Telling the truth about wars

Submitted by AWL on 20 March, 2019 - 9:17 Author: Simon Nelson

The career of the journalist Marie Colvin was fairly unique. She covered most of the major conflicts of the 1990s and 2000s up until her death in Homs, Syria, in 2012.

Her articles in the Sunday Times brought across some of the horrors of war, not just the conflicts between political factions and leaders but the stories of mass graves in Fallujah, and the near starvation of internally displaced Tamils. Until her death she may be remembered as one of the last journalists to interview Colonel Gadaffi before he was killed in the Libyan conflict of 2011.

The film, based on a Vanity Fair article, “Marie Colvin’s Private War”, runs chronologically through Colvin’s work. Despite the title it really goes into only sparse detail about what drove or motivated her.
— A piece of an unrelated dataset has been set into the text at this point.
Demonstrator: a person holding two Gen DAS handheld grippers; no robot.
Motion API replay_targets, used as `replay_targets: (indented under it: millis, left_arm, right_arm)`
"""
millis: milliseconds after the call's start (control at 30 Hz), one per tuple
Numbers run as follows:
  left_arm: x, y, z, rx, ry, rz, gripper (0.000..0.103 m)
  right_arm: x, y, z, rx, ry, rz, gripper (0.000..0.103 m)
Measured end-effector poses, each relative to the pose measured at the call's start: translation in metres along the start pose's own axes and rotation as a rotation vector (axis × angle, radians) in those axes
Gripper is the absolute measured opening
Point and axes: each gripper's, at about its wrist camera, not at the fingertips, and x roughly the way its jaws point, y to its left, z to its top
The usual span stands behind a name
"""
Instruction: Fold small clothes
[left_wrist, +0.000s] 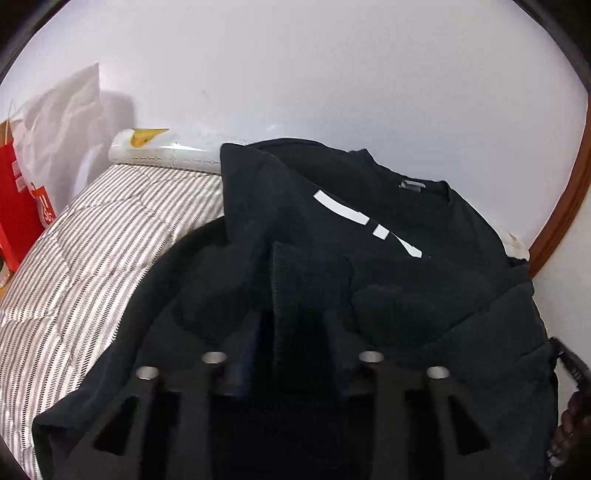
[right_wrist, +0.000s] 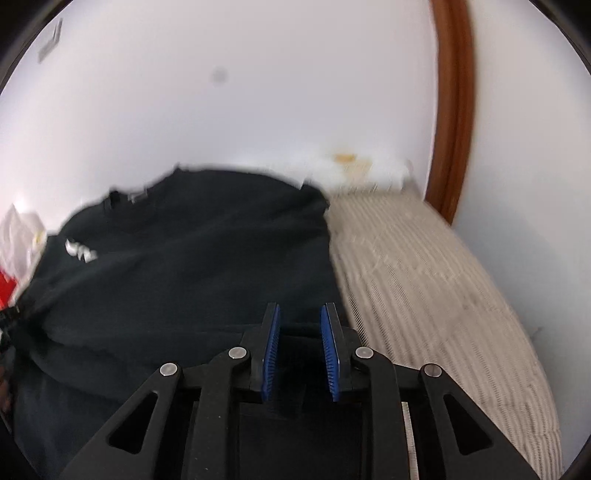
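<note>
one black sweatshirt (left_wrist: 332, 229), two grippers (right_wrist: 300, 350), one red bag (left_wrist: 18, 206)

The black sweater (left_wrist: 369, 236) fills the bed's middle and, in the left wrist view, reaches the back edge under the white wall (left_wrist: 332, 74), where a white roll (left_wrist: 162, 153) lies along that edge. Bare striped cover (left_wrist: 92, 251) runs along the bed's left side up to a red bag (left_wrist: 18, 206) and a white plastic bag (left_wrist: 66, 118) at its far left corner. In the right wrist view, open cover (right_wrist: 424, 266) lies right of the sweater (right_wrist: 184, 258), bounded by the right wall (right_wrist: 524, 203), the brown frame (right_wrist: 454, 110) and something white, blurred, at the far right corner.
</note>
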Motion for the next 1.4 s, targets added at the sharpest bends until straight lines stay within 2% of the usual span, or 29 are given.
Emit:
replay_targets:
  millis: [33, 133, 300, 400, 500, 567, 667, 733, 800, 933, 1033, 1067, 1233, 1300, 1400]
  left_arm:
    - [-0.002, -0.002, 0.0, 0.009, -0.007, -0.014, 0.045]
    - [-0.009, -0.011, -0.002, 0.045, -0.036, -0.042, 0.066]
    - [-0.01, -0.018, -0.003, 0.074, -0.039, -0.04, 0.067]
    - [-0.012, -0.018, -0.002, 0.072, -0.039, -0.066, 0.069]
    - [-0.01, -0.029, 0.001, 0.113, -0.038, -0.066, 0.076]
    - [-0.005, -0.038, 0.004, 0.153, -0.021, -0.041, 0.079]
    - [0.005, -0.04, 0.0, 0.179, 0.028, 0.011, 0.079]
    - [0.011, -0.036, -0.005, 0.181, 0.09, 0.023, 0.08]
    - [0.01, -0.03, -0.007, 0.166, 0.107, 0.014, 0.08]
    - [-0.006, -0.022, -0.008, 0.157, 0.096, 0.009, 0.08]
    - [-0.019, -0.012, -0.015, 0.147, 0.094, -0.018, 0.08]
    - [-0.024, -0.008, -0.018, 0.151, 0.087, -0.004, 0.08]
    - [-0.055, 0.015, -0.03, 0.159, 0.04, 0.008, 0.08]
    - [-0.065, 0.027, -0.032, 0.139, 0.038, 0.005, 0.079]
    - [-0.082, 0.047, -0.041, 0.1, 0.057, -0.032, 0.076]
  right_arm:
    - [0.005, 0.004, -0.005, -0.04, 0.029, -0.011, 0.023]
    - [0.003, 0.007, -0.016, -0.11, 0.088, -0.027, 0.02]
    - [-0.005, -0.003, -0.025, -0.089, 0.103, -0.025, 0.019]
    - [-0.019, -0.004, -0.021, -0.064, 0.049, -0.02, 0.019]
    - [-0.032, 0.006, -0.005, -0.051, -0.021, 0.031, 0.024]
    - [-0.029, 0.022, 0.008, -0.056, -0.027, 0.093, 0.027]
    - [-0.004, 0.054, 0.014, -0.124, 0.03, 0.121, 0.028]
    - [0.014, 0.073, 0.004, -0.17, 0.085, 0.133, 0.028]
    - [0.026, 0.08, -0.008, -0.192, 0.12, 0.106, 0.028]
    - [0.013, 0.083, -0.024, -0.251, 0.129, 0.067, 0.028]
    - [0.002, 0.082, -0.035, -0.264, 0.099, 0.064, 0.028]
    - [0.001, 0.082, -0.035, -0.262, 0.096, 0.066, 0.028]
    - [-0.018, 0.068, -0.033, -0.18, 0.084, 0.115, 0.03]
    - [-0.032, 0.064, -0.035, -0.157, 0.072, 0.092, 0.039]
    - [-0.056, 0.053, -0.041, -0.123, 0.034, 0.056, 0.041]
Her suffering from PTSD, losing an eye in Sri Lanka, such things are all covered, but you get only a glimpse into what if anything was Colvin’s own “private war”. She self medicates with alcohol, and we see the awkward relationships she had with several men in her life.

The film implies that her work was the downfall of her relationships. Perhaps the men may also hold some blame? The film doesn’t go into that.
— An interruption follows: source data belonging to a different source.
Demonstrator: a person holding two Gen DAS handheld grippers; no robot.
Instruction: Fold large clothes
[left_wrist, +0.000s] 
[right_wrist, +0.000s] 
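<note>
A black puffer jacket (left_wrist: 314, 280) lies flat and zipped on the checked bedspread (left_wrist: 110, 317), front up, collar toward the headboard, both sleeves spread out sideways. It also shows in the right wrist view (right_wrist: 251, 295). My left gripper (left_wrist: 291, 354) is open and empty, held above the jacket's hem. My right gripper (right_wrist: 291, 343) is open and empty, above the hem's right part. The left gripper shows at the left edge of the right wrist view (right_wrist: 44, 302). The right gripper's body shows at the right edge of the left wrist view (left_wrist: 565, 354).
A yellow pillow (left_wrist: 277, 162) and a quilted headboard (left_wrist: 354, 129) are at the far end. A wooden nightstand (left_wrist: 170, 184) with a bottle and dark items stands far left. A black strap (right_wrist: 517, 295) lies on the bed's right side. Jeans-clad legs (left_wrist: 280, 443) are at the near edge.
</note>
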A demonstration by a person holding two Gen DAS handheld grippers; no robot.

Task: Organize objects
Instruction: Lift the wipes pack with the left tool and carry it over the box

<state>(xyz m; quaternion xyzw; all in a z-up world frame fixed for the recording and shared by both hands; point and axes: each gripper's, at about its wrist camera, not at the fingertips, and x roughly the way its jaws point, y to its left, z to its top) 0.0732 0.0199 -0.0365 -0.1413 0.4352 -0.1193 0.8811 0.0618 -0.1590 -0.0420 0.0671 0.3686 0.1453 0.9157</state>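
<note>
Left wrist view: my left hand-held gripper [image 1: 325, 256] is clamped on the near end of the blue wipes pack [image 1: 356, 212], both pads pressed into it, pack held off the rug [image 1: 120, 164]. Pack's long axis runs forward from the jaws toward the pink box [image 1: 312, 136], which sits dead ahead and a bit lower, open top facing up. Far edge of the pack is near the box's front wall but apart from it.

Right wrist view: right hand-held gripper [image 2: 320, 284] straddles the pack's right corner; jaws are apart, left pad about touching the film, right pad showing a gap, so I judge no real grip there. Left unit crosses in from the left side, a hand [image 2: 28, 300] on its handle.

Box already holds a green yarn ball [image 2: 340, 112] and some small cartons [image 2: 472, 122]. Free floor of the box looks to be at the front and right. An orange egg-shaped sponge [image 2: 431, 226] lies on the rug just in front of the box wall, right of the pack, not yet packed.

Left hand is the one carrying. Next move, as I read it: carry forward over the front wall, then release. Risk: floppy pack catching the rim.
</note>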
Rosamund Pike as Colvin and Jamie Dorman as her photographer Paul Conroy hold the film together, and their performances sometimes make up for clichéd material and derivative dialogue. Do all journalists constantly relate to each other how important it is that people are aware of the reality of any given situation?
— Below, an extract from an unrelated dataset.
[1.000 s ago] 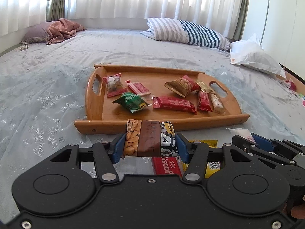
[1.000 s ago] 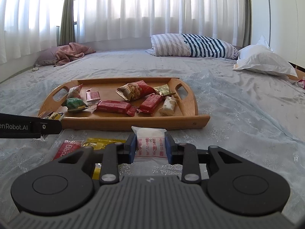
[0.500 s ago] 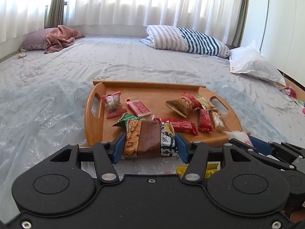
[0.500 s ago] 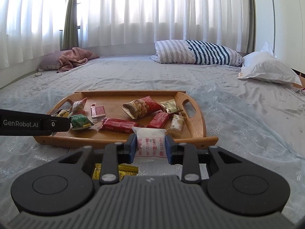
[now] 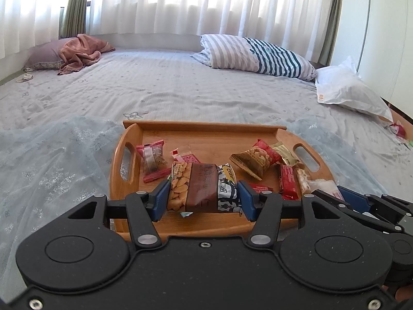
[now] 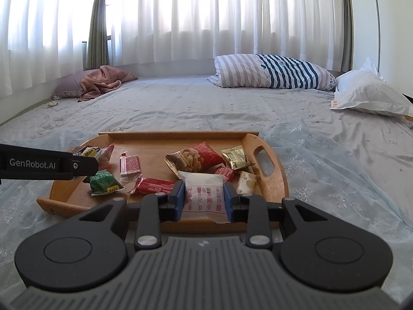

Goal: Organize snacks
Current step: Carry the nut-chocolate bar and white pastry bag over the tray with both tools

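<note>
A wooden tray (image 5: 206,131) lies on the bed and holds several snack packets. My left gripper (image 5: 202,196) is shut on a brown peanut snack packet (image 5: 201,188) and holds it over the tray's near edge. My right gripper (image 6: 204,197) is shut on a white packet with red print (image 6: 204,193), also over the tray's (image 6: 180,135) near edge. The left gripper shows at the left of the right wrist view (image 6: 85,166), above a green packet (image 6: 104,184). The right gripper shows at the lower right of the left wrist view (image 5: 343,196).
In the tray lie a red peanut bag (image 6: 193,159), a red bar (image 6: 152,186), a gold packet (image 6: 235,157) and a pink packet (image 5: 152,155). A striped pillow (image 5: 258,56), a white pillow (image 5: 348,90) and a pink blanket (image 5: 80,51) lie far back.
Both grippers have moved forward and up with their packets, from over the bed sheet to over the tray's near edge. The loose snacks on the sheet have dropped out of view.
</note>
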`<state>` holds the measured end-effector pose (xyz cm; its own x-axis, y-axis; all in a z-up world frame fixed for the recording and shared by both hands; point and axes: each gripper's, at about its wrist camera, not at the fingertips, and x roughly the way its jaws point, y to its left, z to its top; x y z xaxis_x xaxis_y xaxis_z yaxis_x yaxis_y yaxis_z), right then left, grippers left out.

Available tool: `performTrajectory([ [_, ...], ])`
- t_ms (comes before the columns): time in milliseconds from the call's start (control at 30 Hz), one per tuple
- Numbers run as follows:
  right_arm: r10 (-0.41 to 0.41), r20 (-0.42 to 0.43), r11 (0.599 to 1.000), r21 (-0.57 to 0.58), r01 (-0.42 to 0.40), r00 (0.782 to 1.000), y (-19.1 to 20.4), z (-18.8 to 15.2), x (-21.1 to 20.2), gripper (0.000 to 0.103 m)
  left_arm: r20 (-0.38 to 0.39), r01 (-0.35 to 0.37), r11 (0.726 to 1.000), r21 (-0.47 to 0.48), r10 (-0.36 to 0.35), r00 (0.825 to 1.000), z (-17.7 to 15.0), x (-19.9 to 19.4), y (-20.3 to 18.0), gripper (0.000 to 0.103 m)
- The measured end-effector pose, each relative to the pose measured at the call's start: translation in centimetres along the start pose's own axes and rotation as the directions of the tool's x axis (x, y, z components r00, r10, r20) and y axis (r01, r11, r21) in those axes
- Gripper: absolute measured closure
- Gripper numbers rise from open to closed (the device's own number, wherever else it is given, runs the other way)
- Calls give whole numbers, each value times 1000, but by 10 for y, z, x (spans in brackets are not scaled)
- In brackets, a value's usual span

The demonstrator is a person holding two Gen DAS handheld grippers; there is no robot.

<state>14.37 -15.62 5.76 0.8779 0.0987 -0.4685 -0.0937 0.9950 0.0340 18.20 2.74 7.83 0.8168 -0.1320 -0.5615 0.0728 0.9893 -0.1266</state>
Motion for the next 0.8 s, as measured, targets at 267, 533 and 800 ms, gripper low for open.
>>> performTrajectory([
  [267,61,-12,997,48,-61,998,-19,26,36,66,-12,17,1000,-18,-17,1000,35,32,5,50],
  [533,94,-73,993,85,-88,993,-41,63,95,66,-75,27,999,-33,-29,997,74,89,11,50],
  [800,135,-180,983,145,-110,974,-54,90,173,66,-163,-14,1000,-22,10,987,88,158,9,50],
])
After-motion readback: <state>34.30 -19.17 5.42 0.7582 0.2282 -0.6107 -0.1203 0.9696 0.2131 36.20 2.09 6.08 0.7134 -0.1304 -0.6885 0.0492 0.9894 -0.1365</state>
Nonetheless the scenes in Iraq, Afghanistan, Libya and finally Syria are very powerful. Her determination to stay in Homs, against all sensible advice, to document what was happening there, cannot be demonstrated more starkly than by the fact she also lost her life at the hands of the Assad regime. 30,000 others also died, but she was specifically targeted because of her reporting from the frontline.

Despite its shortcomings, A Private War is worth seeing. It is a reminder that without journalists like Colvin many of the greatest crimes of dictators, armies and governments would go unreported and unseen by the eyes of the world.